■ Task instructions ■
Check every line below for the word "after" and show those that hold it.
##############################
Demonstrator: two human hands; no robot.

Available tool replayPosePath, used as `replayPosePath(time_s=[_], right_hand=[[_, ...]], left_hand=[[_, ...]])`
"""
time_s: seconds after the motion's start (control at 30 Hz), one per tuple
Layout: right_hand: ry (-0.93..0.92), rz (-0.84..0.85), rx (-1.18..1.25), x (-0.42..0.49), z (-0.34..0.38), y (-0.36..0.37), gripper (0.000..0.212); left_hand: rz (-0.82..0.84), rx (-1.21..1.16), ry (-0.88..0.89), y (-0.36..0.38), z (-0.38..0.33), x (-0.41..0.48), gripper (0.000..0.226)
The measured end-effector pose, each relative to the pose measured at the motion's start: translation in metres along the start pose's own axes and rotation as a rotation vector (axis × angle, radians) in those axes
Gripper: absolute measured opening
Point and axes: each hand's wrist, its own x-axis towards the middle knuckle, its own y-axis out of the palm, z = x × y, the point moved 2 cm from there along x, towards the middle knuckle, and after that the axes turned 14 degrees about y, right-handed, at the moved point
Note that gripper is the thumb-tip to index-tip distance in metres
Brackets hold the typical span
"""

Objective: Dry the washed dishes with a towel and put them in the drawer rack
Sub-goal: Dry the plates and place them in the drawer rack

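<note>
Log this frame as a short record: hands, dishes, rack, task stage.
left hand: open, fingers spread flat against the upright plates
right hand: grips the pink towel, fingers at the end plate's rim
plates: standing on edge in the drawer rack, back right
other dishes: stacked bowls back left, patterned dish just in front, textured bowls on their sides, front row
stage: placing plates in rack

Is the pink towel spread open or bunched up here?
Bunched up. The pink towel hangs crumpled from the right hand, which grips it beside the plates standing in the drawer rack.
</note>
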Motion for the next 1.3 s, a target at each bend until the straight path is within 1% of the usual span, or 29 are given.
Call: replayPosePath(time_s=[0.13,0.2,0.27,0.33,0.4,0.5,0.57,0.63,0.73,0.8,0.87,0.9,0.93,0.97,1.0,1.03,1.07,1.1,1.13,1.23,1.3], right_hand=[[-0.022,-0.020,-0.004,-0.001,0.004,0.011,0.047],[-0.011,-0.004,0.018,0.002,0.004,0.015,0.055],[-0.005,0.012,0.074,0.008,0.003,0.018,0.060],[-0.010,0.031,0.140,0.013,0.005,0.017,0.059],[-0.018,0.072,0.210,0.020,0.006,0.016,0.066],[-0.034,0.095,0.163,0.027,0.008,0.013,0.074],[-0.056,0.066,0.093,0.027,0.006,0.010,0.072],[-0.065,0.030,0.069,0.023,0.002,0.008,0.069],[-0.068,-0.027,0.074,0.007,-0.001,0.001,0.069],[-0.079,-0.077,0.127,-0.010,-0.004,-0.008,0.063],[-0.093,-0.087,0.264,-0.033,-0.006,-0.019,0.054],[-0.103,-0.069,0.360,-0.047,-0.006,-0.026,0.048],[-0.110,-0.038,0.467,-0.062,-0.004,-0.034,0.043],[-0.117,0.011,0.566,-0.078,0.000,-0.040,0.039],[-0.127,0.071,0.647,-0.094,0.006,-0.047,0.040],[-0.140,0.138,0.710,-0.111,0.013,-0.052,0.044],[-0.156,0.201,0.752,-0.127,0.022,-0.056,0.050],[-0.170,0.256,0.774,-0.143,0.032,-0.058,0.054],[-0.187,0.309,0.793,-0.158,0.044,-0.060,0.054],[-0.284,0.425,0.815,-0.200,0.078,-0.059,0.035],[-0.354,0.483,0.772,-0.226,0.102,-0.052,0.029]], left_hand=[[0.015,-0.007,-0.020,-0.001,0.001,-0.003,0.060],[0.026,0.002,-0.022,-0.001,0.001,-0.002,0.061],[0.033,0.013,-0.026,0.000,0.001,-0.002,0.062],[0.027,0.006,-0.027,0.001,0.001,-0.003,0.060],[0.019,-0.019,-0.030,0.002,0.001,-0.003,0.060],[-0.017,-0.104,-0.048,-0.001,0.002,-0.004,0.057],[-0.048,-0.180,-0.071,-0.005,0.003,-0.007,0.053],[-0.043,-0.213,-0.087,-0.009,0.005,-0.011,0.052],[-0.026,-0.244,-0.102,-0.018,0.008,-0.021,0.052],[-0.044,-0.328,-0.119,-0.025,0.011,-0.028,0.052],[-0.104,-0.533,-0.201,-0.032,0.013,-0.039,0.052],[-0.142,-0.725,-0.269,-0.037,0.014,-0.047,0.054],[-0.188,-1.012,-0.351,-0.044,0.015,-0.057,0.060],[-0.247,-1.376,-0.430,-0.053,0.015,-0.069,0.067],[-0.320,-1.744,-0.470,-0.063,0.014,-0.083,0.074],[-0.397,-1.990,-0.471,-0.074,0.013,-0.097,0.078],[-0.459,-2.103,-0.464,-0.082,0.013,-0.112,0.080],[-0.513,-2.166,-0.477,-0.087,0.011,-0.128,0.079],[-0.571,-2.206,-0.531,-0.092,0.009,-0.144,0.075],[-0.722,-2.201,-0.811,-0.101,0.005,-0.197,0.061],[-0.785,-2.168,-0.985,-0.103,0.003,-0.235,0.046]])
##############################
■ Your solution ■
time_s: seconds after the motion's start (control at 30 Hz), one per tuple
Point and axes: each hand's wrist, its own x-axis towards the middle knuckle, its own y-axis out of the palm, z = x × y, the point moved 2 cm from there along x, towards the middle knuckle, and after that the axes turned 14 degrees about y, right-handed, at the moved point

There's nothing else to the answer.